What do these brands have in common?

Yes they misread the market famously. Of course it is easy to point fingers, but the point of this illustration is that even the best get it wrong.

  • IBM failed to see the potential of the personal computer

In the late 1980s, personal computers had been around for 10 years or more. IBM as a group remained largely disconnecting from the fact that computing power was increasingly being distributed away from mainframes.

IBM actually developed a scenario conversation at this time but this produced forecasts, summarised in demand lines for worldwide computer capacity. The scenario conversation focussed on the unchallenged assumption that demand would continue to be for mainframes.  PCs were ignored.  Those who saw how the game was changing could not make themselves heard in the scenario conversation.

  • Microsoft failed to appreciate the potential in the internet (at first).
  • Motorola’s failed to recognise the shift from analogue to digital technology
  • Research In Motion (RIM) misread the launch of iPhone.  CEO Jim Balsillie said, “it’s just another entrant into a busy market in which Blackberry and BBM are unassailable” Five years later he was to admit they were killed by iPhone.

These are just a few of the examples of organisations we thought would know better. If you google “misread the market’ you will see stacks more.

But how does a savvy executive team get this so wrong?

As a leader, developing your Business Idea for the future is a core responsibility. To do this well you require unique insights to innovate and models to test for a distinctive offer. You also require execution. You require action from an organisation aligned around a clear strategy. Our actions are governed by our internally constructed version of reality.

For success, the internal reality of everyone in your organisation must be aligned, and must reflect the reality of the environment in which you operate.

And here we run into the first difficulty. Because each one of us filters signals from the external world of reality before they reach our consciousness. I have written about the ladder of inference and this note applies here.

However there is more:

Even the information that makes it through the unconscious filters must catch our attention if it is to be nurtured. It must be considered relevant. Filters for relevance have various dimensions such as:

  • Time: The threat of immediate impact outweighs the “important yet not urgent”.
  • Proximity: We are more interested in what affects those whose welfare is important for our welfare than in distant events.
  • Urgency (try speaking to someone who is engrossed in a TV programme)
  • Signal strength: Weak signals are more easily overlooked.
  • Aspirations: The organisation with a strong sense of purpose will not be changing lanes frequently. However, they may miss the “opportunity offramp
  • Cognitive pattern: By far the most powerful relevance filter is matching current patterns. If the new information does not relate to any structures currently in our mind we don’t even see it
  • Change: We express the new in terms of our language of the old. There is an upper limit to how much old structures can endure change before the ‘scaffolding’ collapses. Your history determines what you can make sense of.
  • Our current success: It is difficult to argue with success. This is exacerbated by the Fundamental Attribution Error (We attribute our success to our skill and our failure to our environment – and – we attribute others’ success to the environment and their failure to their lack of skill. We all do this). Change does not happen easily in smoothly running organisations. But, just like a London bus, there is always another upset in organisations.

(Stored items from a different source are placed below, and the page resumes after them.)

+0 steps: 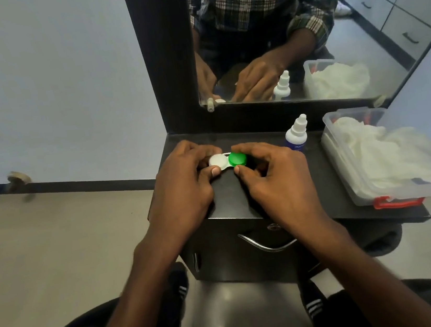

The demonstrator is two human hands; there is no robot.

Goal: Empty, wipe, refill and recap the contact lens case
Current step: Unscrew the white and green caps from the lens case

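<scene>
A contact lens case (225, 165) rests on the black vanity top (320, 177), with a white cap (217, 160) on its left well and a green cap (237, 158) on its right well. My left hand (184, 186) grips the white-capped end between thumb and fingers. My right hand (273, 177) pinches the green cap with thumb and fingertips. A white solution bottle (296, 133) with a blue label stands upright just right of my right hand.
A clear plastic box (347, 173) with a red latch holds white cloths (388, 151) at the right end of the top. A mirror (300, 28) stands behind. A drawer with a metal handle (266, 245) sits below the top.
</scene>
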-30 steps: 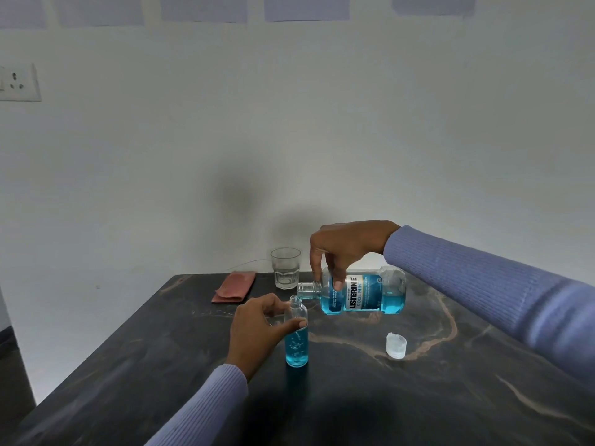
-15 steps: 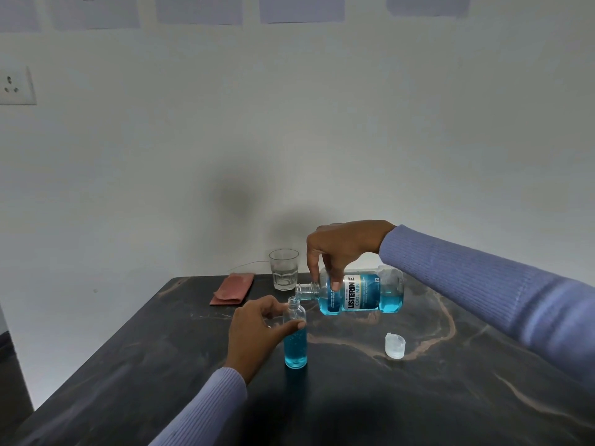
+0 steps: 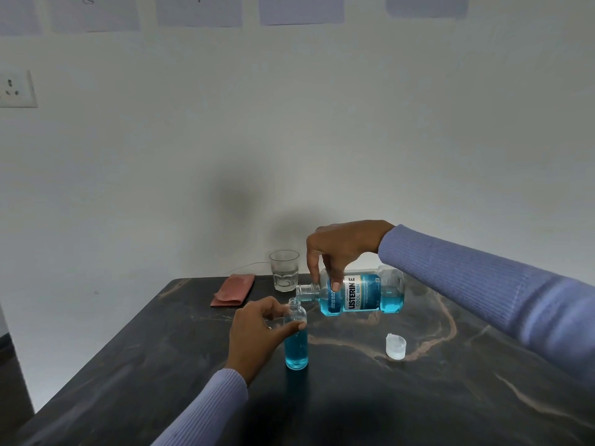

But how can we find a path through these obstacles? The answer lies in the stories we tell each other. Developing scenarios will provide the unique insights that underpin innovation. But the strategic conversation through which the scenarios unfold can align your organisation towards the actions to execute the innovation.

And how does this happen?

How does scenario conversation support learning in your team?

As an organisation you can cope with uncertainty through learning.

  1. You take action and your experiences deviate from what you expected.
  2. You pause to reflect on these deviations. You talk about them as a team.
  3. You research the reasons for differences.
  4. You synthesise your reflections on the experience with the findings of your research to create a new perspective on your environment as well as an updated plan of action.
  5. You carry out the new plan of action and record your experiences.

This process is described in the posting on “How we learn”.

Scenario conversation supports strategic learning in the following ways:

  • Scenario conversations broaden the perceptions to embrace perceptions from beyond the usual strategic conversation. Organisations get to talk about what is going in the ‘space adjacent’ to their usual deliberations.
  • Scenario conversation enriches the lexicon of strategy for each organisation. Just as Strategy Map provides teams with a common vocabulary for their Business Idea, so Scenario conversation allows them to create their own unique terminology.
  • Scenario conversation creates trust in the team’s ability to navigate the future.  Just as we make sense of the present by reflecting on historical accounts of the past, so by telling stories of the future we can highlight components of the present on which to focus in order to navigate the future(s) we see.
  • Scenario conversation aligns your rich resources.  Organisations are bigger than the sum of the individuals. By engaging the organisation in telling the stories of the future all those who contribute to the stories build a common view of what could be and therefore what should be now.


So what stories are you all telling each other at the water-cooler and in your strategic project meetings?

Is it not time for a good scenario conversation?